Editors note: This letter is in response to the editorial titled “Up Up and Away.”
Twenty-nine years ago, my daughter and her first grade classmates signed a petition to stop balloon launches because of the danger to the marine life. The petition was a result of the announcement of an upcoming celebration at the senior center in Oyster Bay. It was sent to the center director with a copy to the Enterprise Pilot. Happily, the center director read the petition and accompanying letter and canceled the balloon launch. I thought that by now citizens and organizations would be aware of the dangers of balloon releases.

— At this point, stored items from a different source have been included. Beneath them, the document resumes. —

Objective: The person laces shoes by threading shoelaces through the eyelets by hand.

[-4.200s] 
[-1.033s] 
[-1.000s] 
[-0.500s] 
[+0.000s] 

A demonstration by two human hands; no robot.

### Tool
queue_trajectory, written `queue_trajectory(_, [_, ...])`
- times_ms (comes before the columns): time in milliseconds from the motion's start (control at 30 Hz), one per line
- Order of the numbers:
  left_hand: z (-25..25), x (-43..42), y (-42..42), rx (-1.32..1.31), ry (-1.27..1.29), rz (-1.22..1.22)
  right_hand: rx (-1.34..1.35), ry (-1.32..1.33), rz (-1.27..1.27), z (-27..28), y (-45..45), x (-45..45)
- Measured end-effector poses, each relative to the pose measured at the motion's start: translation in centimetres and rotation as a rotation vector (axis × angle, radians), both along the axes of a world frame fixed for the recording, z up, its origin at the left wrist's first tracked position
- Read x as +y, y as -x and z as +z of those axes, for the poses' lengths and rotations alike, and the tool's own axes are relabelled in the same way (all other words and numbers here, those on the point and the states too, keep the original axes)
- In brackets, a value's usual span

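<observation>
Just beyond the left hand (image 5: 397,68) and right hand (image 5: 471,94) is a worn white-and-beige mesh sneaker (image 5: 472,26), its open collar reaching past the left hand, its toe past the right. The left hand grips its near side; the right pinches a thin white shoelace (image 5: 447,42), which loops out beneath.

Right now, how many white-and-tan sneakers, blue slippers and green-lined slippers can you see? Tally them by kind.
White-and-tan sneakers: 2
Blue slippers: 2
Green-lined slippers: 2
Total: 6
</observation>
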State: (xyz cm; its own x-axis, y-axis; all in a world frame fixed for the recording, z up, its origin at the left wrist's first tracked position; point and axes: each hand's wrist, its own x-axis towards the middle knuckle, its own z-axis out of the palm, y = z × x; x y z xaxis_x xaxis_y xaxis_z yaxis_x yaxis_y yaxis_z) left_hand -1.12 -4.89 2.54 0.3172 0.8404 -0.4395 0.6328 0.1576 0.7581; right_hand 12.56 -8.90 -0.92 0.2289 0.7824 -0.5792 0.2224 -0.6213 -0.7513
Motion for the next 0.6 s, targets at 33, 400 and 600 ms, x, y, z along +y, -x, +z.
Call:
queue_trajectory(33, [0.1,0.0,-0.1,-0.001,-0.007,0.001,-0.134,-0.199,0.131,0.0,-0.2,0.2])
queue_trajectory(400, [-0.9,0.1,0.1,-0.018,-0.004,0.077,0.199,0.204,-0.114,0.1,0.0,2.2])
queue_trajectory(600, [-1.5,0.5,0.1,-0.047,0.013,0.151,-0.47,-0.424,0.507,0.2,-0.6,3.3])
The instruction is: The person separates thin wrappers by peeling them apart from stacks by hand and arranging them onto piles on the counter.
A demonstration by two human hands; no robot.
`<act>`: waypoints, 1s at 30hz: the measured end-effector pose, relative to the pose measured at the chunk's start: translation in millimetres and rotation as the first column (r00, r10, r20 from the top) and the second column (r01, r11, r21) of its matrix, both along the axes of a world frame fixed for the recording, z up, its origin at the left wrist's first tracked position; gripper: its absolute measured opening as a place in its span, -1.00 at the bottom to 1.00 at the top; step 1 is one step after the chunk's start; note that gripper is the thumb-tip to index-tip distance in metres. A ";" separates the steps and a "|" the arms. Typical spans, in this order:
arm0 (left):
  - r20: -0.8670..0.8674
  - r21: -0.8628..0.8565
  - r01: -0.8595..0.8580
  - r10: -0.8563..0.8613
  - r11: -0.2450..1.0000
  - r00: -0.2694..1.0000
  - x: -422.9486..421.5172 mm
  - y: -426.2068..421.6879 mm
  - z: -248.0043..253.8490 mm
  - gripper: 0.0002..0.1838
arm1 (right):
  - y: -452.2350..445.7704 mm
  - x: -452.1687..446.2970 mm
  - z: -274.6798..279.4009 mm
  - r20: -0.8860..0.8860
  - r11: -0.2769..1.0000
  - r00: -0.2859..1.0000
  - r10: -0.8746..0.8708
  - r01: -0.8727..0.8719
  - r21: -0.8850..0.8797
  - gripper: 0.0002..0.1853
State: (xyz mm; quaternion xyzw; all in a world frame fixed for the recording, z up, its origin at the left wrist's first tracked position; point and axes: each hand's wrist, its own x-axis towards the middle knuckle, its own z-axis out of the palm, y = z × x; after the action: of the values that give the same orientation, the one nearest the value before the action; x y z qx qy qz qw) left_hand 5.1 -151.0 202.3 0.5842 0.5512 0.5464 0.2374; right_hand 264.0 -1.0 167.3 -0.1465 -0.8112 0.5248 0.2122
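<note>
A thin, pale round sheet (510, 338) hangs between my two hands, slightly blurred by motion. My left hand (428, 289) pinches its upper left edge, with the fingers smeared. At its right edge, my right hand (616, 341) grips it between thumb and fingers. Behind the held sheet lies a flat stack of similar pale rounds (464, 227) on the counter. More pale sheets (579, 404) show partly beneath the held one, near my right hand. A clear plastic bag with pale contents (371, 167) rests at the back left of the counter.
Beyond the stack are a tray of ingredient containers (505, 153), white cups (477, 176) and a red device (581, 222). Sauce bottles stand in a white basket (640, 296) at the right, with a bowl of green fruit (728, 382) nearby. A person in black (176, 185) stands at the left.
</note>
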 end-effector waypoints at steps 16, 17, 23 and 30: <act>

I am sure those children, now adults, understand the importance of balloon release bans.
The original letter from May 31, 1990:
Children For The Environment
Please don’t feed balloons to the whales and turtles. Did you know that “when helium balloons are released, they are often blown by strong winds into the ocean. Even if the sea is hundreds of miles away, balloons can still land there. The salt water in the ocean washes off a balloon’s color, making it look clear. Sometimes sea creatures think balloons are food and eat them. Sea turtles, for example, eat jellyfish—which look and wiggle just like clear balloons. If a turtle makes a mistake and eats a balloon, the balloon can block its stomach. So the turtle can starve to death. Whales sometimes accidentally swallow balloons that are floating in the ocean. The balloons get stuck in the whale’s stomach and can kill the creature!”
This is a quote from an article I read to my class just days before I saw the picture of the balloon launch on the front page of the Oyster Bay Enterprise Pilot. I hope that the fourth annual balloon launch will be the last.
Please, seniors, help us kids save the earth.